5th place Governor Rick Perry said he would return to Texas to reassess his campaign. We aren’t sure if he’s taking his key supporter Sheriff Joe Arpaio, the alleged civil rights abuser’s endorsement didn’t appear to pay off in Iowa or attract an outpouring of Latino voters.
He will go home to some very pissed off Latino constituents who saw him disavow them and piss on the very popular in-state tuition for undocumented students and describe a crime infested border some of them didn’t recognize as their reality.
Let’s see how they reward him should he seek any type of elected office ever again, I suspect it will be with a swift boot kick in the ass and an ADIOS.
Meanwhile, Latino voters need to decide if Santorum’s deep Catholicism and pro-family mantra is enough to overcome his immigration stance: secure the border at any cost and no amnesty for the undocumented in this country. He has also openly opposed Texas’ in-state tuition rates for undocumented students.
Romney took to the Iowa stage last – Jesus Christ that family is picture perfect even if they don’t know how to win at politics probably because they’ve already won the lucky DNA club.
This Republican candidate is viewed as having a harsh stance on immigration and just this week-end Romney said he would veto the DREAM Act if elected President. The passage of the DREAM Act is something, according to multiple polls, very important to Latino voters.
Overall, the Iowa Latino voter could not of felt important or counted since all the candidates, except for Gingrich, made no effort to reach out to them directly.
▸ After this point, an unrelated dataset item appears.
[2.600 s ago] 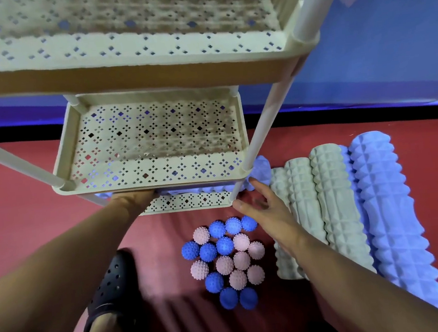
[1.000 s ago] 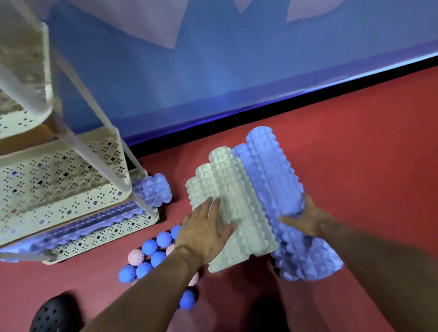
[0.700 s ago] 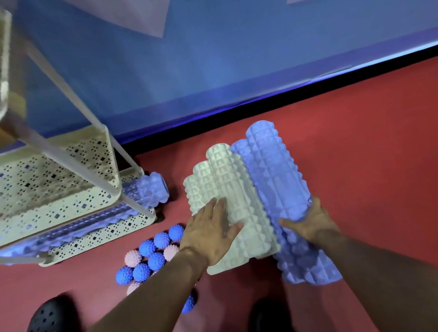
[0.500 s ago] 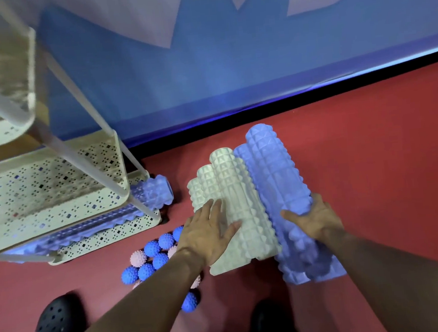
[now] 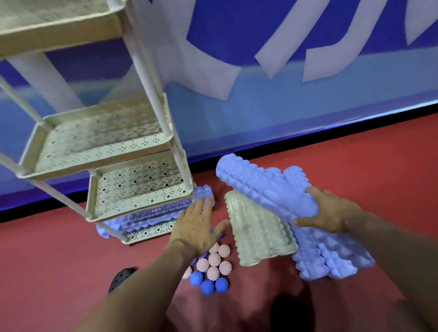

CNN even presented a piece on how the candidates ignored the first Latino-majority town in Iowa, West Liberty – not even stopping in for a quick café con leche.
In conclusion, this Iowa Caucus will not be an indicator of where the Latino vote will go in November, 2012, because it will go where it is valued. In Iowa it had nowhere to go. The Latino vote in Iowa can be viewed as negligible since it is 2% of all eligible voters or approximately 42,000 people.
Did I mention only 35 votes separate the winner and 2nd place in the Iowa Caucus??? Imagine what 42,000 votes could of done for someone?
More importantly, according to the 2010 census the Latino population grew in the state by an astounding 84%, which means their influence will be felt in the near future and should not have been overlooked and therefore disrespected this year.